Submarinos rusos nucleares, submarinos estadounidenses hundidos para siempre en el Atlántico, en el Mediterráneo, cerca de las islas Azores o en el golfo de Vizcaya. Allá se hundieron, allá deben estar, pero nadie los pudo siquiera ubicar. “El mar es el único que tiene la respuesta”, dice Fernández Rivero. “Siempre surgen interrogantes y especulaciones. Sólo uno de todos los submarino fue hallado, el Dakar, cuarenta años después. Los otros están dormidos en las profundidades abisales”.

OTROS NAUFRAGIOS

Investigador de la vida del mar y de la navegación, Fernández Rivero exhibe una larga lista de barcos hundidos, mercantes y militares de bandera argentina. Entre ellos está el caso resonante del rastreador Fournier, con mucha tripulación platense, que el 22 de septiembre de 1949 fue dado por perdido en la zona de Punta Arenas. Se supuso que el barco chocó contra una piedra no marcada en los mapas y pocos días después fueron hallados los cadáveres del comandante y segundo comandante del buque, así también los cuerpos del personal que se hallaba en la torre de mando. Como se sabe, el también platense Rubén de Luca, ya desaparecido, escribió un valioso y documentado libro sobre este naufragio que fue la mayor catástrofe naval de nuestro país en tiempos de paz. Se perdieron 76 vidas.

Acaso el más dramático naufragio en aguas nuestras, en este caso en el Río de la Plata, ocurrió el día anterior a la Navidad de 1871. La historia se encuentra reflejada en una crónica de culto “La noche trágica del América”, de Ismael Bucich Escobar. En ese año competían los vapores de dos compañías que hacían la carrera Montevideo-Buenos Aires y el capitán del América –un vapor de lujo con propulsión a paletas laterales- exigió por demás a las calderas y estas explotaron. El fuego invadió todo el barco y se registraron 141 víctimas.

En la Costanera porteña hay un monumento dedicado a Luis Viale. Había sido pasajero del América. Cuando la gente se arrojaba al agua desde la cubierta de un barco ganado por el caos y el terror, Viale se acercó con su salvavidas a una joven mujer y se lo ofreció mientras el fuego devoraba al vapor.
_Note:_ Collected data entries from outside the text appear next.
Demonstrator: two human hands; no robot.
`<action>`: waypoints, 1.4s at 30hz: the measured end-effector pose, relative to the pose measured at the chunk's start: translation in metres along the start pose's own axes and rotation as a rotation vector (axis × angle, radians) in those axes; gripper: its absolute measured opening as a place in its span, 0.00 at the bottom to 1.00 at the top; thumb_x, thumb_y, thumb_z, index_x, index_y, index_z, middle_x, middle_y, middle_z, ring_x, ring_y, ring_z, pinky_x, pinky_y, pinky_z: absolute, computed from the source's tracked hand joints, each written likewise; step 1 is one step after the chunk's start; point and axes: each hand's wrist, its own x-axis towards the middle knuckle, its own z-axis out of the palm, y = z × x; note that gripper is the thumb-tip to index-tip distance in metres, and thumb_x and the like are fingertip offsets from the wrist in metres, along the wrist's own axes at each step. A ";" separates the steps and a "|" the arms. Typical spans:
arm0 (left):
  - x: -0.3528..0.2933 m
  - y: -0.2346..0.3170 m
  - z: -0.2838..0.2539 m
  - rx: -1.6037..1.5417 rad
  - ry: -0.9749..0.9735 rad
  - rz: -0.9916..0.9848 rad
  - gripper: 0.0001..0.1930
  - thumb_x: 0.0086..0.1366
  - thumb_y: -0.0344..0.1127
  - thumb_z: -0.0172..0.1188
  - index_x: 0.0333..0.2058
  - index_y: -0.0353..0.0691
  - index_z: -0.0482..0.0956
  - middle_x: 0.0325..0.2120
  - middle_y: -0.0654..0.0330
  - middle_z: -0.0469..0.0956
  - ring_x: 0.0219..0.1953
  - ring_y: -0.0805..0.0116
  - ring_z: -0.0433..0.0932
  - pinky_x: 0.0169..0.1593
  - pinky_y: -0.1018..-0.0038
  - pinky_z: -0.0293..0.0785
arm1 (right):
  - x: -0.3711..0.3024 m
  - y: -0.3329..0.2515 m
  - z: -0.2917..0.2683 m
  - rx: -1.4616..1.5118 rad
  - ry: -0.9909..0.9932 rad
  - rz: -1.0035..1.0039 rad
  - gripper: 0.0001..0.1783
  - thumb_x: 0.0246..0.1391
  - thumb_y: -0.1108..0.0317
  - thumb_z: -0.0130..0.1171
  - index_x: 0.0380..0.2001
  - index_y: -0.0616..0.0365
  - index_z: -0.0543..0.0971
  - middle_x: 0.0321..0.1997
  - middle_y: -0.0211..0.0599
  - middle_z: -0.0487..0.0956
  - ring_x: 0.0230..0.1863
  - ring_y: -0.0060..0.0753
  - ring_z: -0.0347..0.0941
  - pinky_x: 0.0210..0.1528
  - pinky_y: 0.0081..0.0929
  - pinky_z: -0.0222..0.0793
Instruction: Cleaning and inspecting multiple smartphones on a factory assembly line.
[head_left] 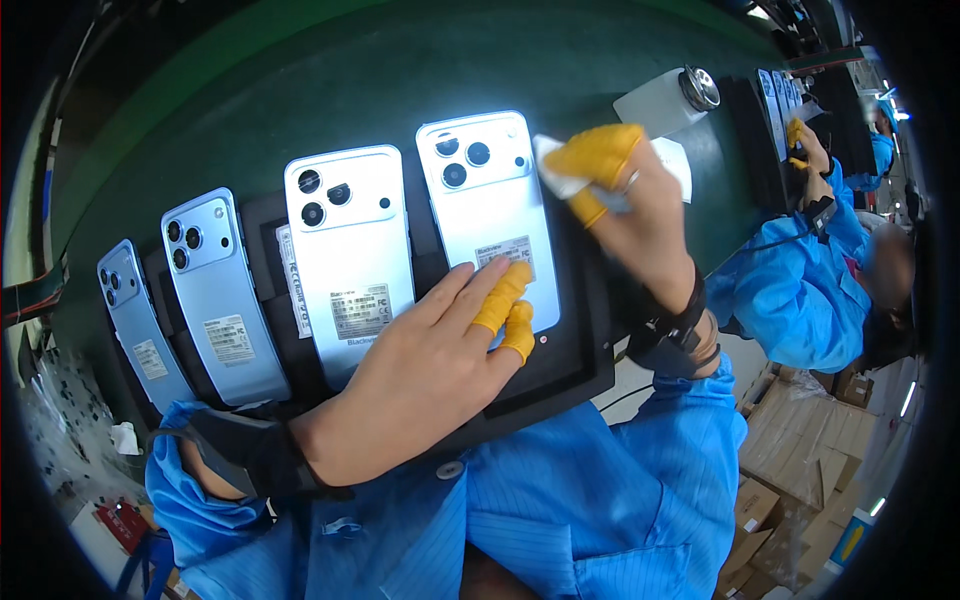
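Four light-blue smartphones lie back up in a row on a black tray [590,385], each with a printed label. On the rightmost phone [490,205], my left hand [425,360] rests with its fingers stretched over the label. Yellow finger cots cover its thumb and index finger. Beside that phone's upper right edge, my right hand [645,215], also in yellow finger cots, pinches a folded white wipe [562,180]. Left of the rightmost phone are a second phone [350,235], a third phone [215,285] and the leftmost phone [135,310].
A white bottle with a metal pump top [665,103] lies beyond my right hand on the green mat [300,95], near a white paper [674,168]. A co-worker in blue [805,290] sits at right. Cardboard boxes [790,450] stand at lower right, clear plastic bags [75,420] at lower left.
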 end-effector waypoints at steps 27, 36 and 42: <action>0.005 0.001 0.000 -0.033 -0.011 -0.006 0.11 0.52 0.30 0.56 0.34 0.33 0.78 0.49 0.45 0.71 0.57 0.55 0.66 0.61 0.66 0.58 | 0.048 0.009 0.026 0.343 -0.230 -0.353 0.07 0.37 0.77 0.63 0.25 0.61 0.81 0.28 0.40 0.81 0.32 0.34 0.77 0.54 0.41 0.65; 0.009 0.001 0.001 -0.003 -0.008 0.009 0.11 0.53 0.30 0.55 0.34 0.33 0.78 0.48 0.45 0.72 0.56 0.56 0.67 0.61 0.66 0.59 | 0.023 0.014 0.004 0.345 -0.076 -0.170 0.08 0.39 0.78 0.60 0.28 0.60 0.81 0.30 0.39 0.81 0.34 0.38 0.77 0.54 0.42 0.64; 0.006 0.002 0.001 0.033 0.031 0.002 0.10 0.52 0.30 0.57 0.33 0.32 0.78 0.48 0.46 0.72 0.55 0.56 0.69 0.60 0.66 0.61 | 0.022 0.016 -0.002 0.313 -0.199 -0.285 0.05 0.38 0.75 0.61 0.23 0.61 0.79 0.27 0.40 0.80 0.32 0.35 0.77 0.55 0.45 0.64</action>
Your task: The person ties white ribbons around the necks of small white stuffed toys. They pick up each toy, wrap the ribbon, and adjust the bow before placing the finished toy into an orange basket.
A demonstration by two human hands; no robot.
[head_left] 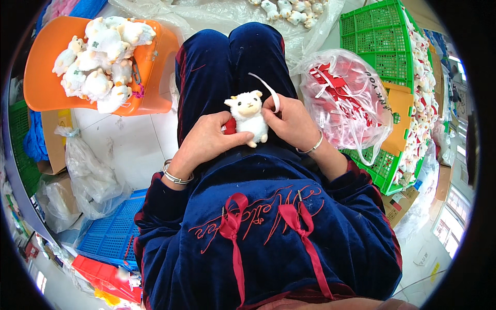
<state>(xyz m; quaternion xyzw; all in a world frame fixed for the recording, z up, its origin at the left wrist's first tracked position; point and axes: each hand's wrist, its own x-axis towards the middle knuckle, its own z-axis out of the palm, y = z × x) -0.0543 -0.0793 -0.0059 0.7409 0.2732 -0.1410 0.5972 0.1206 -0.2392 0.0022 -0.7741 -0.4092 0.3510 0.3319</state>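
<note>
A small white plush sheep (251,120) with tiny yellow horns sits upright over my lap, facing up at me. My left hand (209,138) grips it from the left side, thumb laid across its lower front. A bit of red material (229,126) shows between that hand and the sheep's side; its shape is mostly hidden. On the other side, my right hand (292,124) is closed at the sheep's head and shoulder, with thumb and forefinger pinching a narrow white ribbon (275,99). The ribbon's free end curves up and away to the left.
An orange chair (46,62) at the left bears a pile of plush sheep (98,64). To the right, a clear bag of red pieces (343,98) leans by green crates (374,44) and more plush toys (421,103). A blue crate (113,227) stands lower left.
</note>
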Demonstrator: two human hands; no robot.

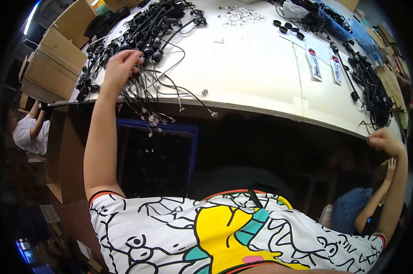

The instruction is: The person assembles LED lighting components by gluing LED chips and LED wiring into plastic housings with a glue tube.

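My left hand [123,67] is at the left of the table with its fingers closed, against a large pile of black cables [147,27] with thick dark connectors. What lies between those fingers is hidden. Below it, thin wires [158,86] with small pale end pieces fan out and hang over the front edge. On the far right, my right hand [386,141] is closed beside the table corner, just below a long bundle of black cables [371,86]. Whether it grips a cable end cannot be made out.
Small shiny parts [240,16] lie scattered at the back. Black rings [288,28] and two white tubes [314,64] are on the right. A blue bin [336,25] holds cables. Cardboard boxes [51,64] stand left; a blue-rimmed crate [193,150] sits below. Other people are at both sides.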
Esa mujer salvada, que estaba embarazada, dio luz poco después a una niña. “Así que el señor Viale salvó no a una, sino a dos mujeres”, diría esa madre poco después.

“Algo está llegando a nuestra costa, Matilde”, le dijo Pablo Neruda a su mujer, cuando desde el escritorio de su casa de Isla Negra divisó un objeto oscuro sobre las olas. Dicen que Matilde se ocupó de que lo rescataran y resultó ser una gruesa tabla de madera, seguramente resto de algún naufragio. El poeta la tomó en sus manos y dijo: “el mar le trajo una mesa al escritor”. Esa tabla fue la tapa de su escritorio para siempre y allí escribió sus bellas poesías marinas. Literatura y mar volvieron a unirse.